Action item: Output all of the data verbatim.

Entries provided:
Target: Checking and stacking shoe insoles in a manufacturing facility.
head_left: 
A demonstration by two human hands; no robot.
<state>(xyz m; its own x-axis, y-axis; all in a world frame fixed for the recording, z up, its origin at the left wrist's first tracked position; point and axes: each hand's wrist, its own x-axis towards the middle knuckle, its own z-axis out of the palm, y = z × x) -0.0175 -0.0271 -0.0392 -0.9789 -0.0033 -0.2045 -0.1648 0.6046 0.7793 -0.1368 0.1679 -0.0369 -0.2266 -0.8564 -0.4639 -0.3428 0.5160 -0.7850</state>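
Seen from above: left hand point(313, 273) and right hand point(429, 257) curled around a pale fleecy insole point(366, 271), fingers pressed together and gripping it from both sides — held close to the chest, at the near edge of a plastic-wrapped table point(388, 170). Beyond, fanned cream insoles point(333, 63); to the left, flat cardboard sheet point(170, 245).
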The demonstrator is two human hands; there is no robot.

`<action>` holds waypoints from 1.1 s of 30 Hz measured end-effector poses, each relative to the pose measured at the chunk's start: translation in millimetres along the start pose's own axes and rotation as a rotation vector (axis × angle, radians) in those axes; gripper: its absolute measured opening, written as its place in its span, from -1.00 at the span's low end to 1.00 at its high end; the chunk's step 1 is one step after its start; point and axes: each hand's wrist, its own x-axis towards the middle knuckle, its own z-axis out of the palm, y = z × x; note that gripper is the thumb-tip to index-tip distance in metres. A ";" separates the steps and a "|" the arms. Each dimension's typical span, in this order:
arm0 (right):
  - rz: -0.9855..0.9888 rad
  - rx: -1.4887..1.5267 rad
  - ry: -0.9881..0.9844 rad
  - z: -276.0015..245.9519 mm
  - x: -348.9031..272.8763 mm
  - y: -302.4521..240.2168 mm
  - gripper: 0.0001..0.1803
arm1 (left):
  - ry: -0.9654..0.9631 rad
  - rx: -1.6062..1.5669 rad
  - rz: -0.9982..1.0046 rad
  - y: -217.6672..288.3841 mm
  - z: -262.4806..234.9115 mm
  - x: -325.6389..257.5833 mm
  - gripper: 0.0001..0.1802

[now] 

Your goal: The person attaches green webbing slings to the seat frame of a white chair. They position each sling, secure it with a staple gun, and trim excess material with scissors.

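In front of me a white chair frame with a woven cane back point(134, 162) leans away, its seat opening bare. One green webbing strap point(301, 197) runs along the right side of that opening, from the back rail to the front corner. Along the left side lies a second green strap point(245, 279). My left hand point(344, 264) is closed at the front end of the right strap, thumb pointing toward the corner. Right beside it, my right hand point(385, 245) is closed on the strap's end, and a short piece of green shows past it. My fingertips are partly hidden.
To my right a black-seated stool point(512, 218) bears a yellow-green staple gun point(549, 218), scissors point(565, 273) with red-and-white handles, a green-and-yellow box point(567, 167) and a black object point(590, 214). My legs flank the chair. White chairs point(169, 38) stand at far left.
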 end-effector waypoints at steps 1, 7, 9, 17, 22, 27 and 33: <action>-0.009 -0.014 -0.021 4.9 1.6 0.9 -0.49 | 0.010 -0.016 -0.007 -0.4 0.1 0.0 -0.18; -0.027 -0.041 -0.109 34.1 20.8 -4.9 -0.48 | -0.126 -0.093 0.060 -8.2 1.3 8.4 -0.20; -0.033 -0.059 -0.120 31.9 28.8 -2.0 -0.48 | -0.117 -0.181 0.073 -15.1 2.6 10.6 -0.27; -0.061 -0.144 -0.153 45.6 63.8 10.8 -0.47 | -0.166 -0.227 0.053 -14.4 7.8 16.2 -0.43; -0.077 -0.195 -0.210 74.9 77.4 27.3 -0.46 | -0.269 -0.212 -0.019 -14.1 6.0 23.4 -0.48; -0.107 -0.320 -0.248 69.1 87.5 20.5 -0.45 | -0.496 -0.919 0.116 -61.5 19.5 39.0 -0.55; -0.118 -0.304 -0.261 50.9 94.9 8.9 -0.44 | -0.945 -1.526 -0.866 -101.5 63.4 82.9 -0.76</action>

Your solution:
Target: Checking and stacking shoe insoles in a manufacturing facility.
head_left: 
A demonstration by two human hands; no robot.
<state>(xyz m; its own x-axis, y-axis; all in a world frame fixed for the recording, z up, its origin at the left wrist's first tracked position; point and axes: each hand's wrist, its own x-axis towards the middle knuckle, its own z-axis out of the palm, y = z × x) -0.0175 -0.0271 -0.0392 -0.9789 -0.0033 -0.2045 -0.1648 0.6046 0.7793 -0.1368 0.1679 -0.0369 -0.2266 -0.8564 -0.4639 -0.3428 0.5160 -0.7850</state>
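Seen from above: left hand point(313, 273) and right hand point(429, 257) curled around a pale fleecy insole point(366, 271), fingers pressed together and gripping it from both sides — held close to the chest, at the near edge of a plastic-wrapped table point(388, 170). Beyond, fanned cream insoles point(333, 63); to the left, flat cardboard sheet point(170, 245).
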The demonstrator is two human hands; there is no robot.

`<action>` holds waypoints from 1.1 s of 30 Hz measured end-effector poses, each relative to the pose measured at the chunk's start: translation in millimetres along the start pose's own axes and rotation as a rotation vector (axis × angle, radians) in those axes; gripper: its absolute measured opening, written as its place in its span, from -1.00 at the span's low end to 1.00 at its high end; the chunk's step 1 is one step after its start; point and axes: each hand's wrist, its own x-axis towards the middle knuckle, its own z-axis out of the palm, y = z × x; note that gripper is the thumb-tip to index-tip distance in metres. A ";" separates the steps and a "|" the arms. Each dimension's typical span, in this order:
arm0 (right):
  - rz: -0.9855..0.9888 rad
  - rx: -1.4887..1.5267 rad
  - ry: -0.9881..0.9844 rad
  - z: -276.0015..245.9519 mm
  - x: -348.9031..272.8763 mm
  - y: -302.4521..240.2168 mm
  - gripper: 0.0001..0.1803
arm1 (left):
  - ry: -0.9654..0.9631 rad
  - rx: -1.6062..1.5669 rad
  - rz: -0.9982..1.0046 rad
  - y: -217.6672..288.3841 mm
  - z: -262.4806..234.9115 mm
  - x: -325.6389..257.5833 mm
  - gripper: 0.0001..0.1802

[now] 

Your goal: The person attaches green webbing slings to the seat frame of a white chair. They position each sling, secure it with a staple gun, and trim excess material with scissors.

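In front of me a white chair frame with a woven cane back point(134, 162) leans away, its seat opening bare. One green webbing strap point(301, 197) runs along the right side of that opening, from the back rail to the front corner. Along the left side lies a second green strap point(245, 279). My left hand point(344, 264) is closed at the front end of the right strap, thumb pointing toward the corner. Right beside it, my right hand point(385, 245) is closed on the strap's end, and a short piece of green shows past it. My fingertips are partly hidden.
To my right a black-seated stool point(512, 218) bears a yellow-green staple gun point(549, 218), scissors point(565, 273) with red-and-white handles, a green-and-yellow box point(567, 167) and a black object point(590, 214). My legs flank the chair. White chairs point(169, 38) stand at far left.
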 end-effector waypoints at steps 1, 7, 9, 17, 22, 27 and 33: <action>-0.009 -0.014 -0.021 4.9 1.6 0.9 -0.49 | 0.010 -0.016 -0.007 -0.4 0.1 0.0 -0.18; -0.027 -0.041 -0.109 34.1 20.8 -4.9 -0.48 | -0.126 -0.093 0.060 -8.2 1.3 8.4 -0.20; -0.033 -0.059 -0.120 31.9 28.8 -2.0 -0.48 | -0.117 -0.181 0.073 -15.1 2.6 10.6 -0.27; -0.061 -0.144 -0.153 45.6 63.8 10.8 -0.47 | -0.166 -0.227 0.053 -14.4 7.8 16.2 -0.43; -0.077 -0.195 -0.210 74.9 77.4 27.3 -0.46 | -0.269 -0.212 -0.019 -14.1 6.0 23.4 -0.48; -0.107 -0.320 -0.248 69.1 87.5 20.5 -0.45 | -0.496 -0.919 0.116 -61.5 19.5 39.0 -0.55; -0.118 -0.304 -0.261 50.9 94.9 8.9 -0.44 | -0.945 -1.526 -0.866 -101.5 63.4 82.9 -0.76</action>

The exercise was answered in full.